[WORK INSTRUCTION]: Hunt for the word "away" across the entries below, copying each line that holds it.

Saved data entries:
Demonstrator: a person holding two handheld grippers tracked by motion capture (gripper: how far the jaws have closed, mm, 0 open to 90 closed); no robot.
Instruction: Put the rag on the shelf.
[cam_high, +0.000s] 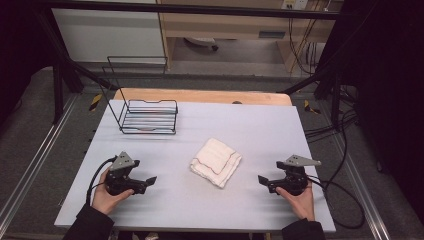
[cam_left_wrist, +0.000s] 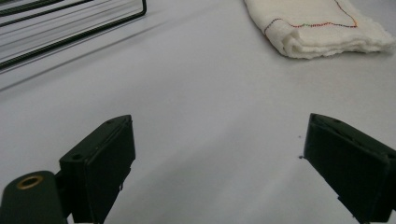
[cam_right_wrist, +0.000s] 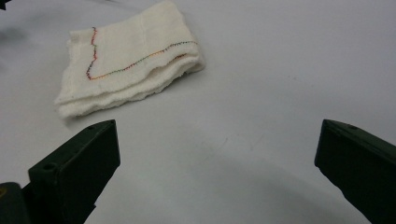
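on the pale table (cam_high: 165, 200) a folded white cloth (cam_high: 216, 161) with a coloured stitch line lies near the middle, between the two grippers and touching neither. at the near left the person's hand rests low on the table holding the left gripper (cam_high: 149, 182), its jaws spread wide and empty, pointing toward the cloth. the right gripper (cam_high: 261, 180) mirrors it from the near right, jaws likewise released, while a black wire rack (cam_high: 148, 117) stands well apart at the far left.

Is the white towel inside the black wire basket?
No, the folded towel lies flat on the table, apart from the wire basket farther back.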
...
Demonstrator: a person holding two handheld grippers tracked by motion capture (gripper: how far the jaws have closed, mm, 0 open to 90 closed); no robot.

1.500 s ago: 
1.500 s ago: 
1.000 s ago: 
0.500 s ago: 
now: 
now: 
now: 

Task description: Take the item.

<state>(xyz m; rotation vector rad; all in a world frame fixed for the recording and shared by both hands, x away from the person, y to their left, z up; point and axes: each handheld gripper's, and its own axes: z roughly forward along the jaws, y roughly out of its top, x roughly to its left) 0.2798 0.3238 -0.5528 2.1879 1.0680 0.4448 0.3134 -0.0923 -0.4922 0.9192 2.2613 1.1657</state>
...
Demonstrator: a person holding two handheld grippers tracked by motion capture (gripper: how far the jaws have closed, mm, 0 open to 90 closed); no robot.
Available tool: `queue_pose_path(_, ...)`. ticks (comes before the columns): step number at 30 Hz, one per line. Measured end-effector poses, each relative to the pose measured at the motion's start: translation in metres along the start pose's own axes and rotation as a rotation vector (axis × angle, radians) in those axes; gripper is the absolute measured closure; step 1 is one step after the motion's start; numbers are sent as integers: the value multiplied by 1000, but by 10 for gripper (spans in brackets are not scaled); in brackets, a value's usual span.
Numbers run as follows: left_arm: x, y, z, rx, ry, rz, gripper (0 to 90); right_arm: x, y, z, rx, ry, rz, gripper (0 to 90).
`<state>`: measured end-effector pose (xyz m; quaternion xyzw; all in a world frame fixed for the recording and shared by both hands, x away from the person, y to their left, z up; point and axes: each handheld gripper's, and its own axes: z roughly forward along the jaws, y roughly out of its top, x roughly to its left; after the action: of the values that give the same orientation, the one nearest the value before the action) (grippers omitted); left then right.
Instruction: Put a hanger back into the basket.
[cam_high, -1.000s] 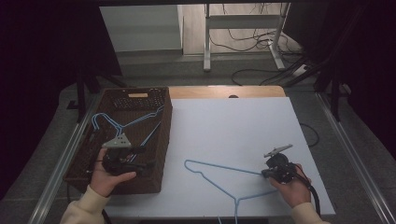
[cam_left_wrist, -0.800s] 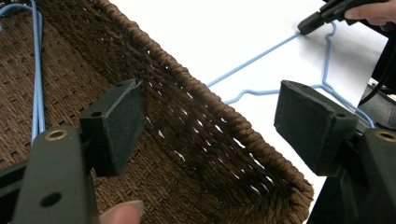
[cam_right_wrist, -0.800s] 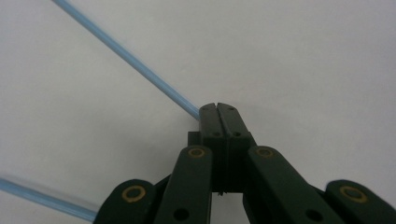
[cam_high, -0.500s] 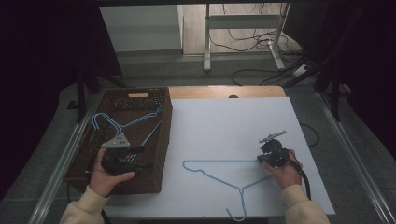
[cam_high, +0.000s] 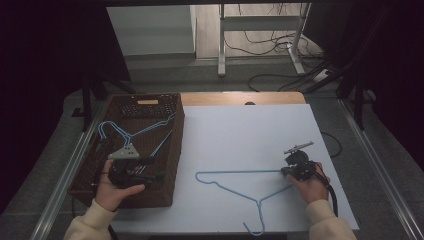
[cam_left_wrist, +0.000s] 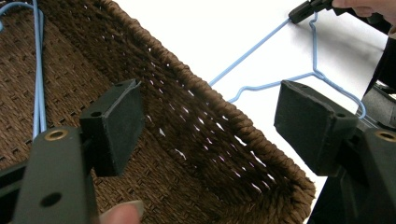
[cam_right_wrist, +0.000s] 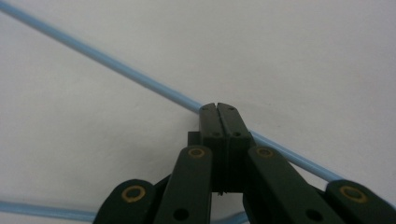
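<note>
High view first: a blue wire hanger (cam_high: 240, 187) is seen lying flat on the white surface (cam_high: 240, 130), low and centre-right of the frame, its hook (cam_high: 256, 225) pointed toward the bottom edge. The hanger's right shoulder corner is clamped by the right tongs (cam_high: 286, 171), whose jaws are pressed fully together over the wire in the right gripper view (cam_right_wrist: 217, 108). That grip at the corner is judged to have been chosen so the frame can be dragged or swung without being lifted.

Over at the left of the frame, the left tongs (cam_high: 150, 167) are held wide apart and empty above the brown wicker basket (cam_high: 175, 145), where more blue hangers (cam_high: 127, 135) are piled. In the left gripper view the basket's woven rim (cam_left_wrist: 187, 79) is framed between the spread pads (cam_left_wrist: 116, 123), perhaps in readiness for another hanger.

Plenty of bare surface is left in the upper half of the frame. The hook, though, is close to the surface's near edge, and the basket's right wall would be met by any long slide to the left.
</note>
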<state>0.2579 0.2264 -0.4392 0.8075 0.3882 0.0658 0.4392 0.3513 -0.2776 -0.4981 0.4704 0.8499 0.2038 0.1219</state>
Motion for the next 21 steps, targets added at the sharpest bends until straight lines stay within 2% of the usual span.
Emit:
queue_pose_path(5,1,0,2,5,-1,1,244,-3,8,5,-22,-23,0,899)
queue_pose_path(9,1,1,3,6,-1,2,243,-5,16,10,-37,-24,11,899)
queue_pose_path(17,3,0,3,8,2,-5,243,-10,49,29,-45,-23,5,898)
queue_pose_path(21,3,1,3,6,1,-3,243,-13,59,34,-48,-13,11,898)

[WRITTEN SOLUTION]:
<state>(xyz m; rotation vector rad; all in a world frame fixed for the recording and shared by both hands, x away from the person, y to their left, z up; point and axes: each handheld gripper's, and its own axes: z roughly forward along the jaws, y roughly out of its top, x roughly to its left) 0.2798 0.3238 -0.5528 2.1879 1.0680 0.4448 0.3134 -0.0923 -0.4922 0.9192 2.2613 1.1657</state>
`<state>`: measured end-effector pose (xyz m; quaternion xyzw; all in a world frame fixed for the recording and shared by both hands, x away from the person, y to their left, z up; point and axes: each handheld gripper's, and its own axes: z roughly forward along the jaws, y roughly out of its top, x roughly to its left; after the action: of the values that give the same orientation, the one nearest the value before the action) (grippers omitted); left then right.

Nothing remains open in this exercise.